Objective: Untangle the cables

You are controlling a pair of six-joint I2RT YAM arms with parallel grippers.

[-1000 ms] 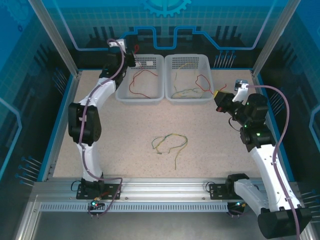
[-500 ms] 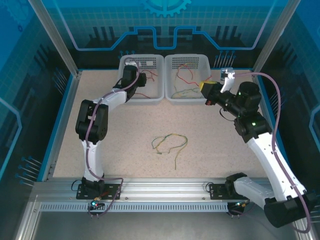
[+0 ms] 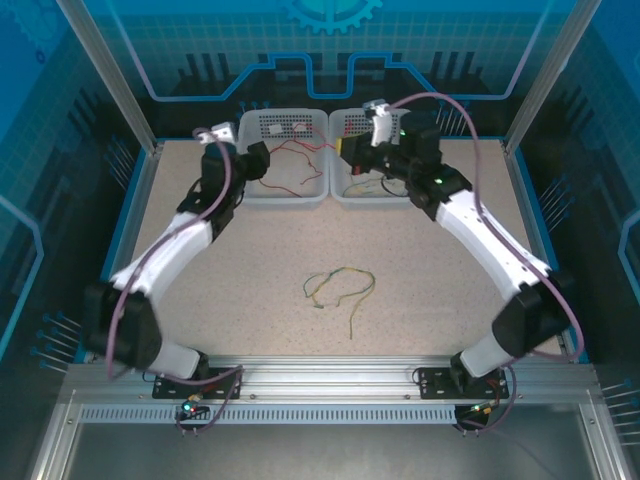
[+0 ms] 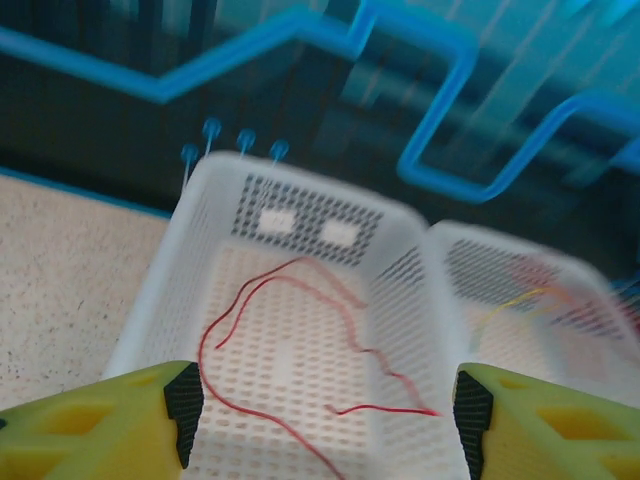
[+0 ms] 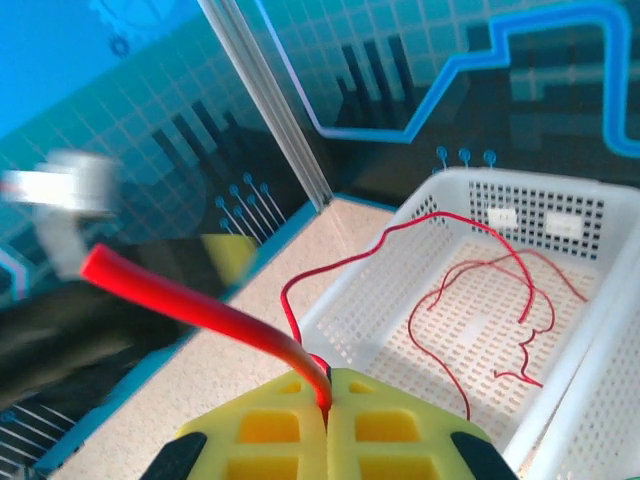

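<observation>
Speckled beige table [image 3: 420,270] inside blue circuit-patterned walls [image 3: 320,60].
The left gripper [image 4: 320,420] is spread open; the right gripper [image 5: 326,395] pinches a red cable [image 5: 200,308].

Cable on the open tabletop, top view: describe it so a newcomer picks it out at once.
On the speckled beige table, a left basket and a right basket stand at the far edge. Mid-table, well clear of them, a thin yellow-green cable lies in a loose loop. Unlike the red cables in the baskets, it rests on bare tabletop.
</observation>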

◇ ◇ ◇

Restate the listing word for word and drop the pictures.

Objective: Untangle the cables

You are controlling a pair of six-joint I2RT YAM arms with parallel grippers.

[-1000 ms] 
[-500 ms] 
[+0 ms] 
[+0 ms] 
[+0 ms] 

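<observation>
Speckled beige table [image 3: 420,270] inside blue circuit-patterned walls [image 3: 320,60].
The left gripper [image 4: 320,420] is spread open; the right gripper [image 5: 326,395] pinches a red cable [image 5: 200,308].

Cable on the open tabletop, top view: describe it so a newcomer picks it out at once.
On the speckled beige table, a left basket and a right basket stand at the far edge. Mid-table, well clear of them, a thin yellow-green cable lies in a loose loop. Unlike the red cables in the baskets, it rests on bare tabletop.
</observation>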

No further answer is required.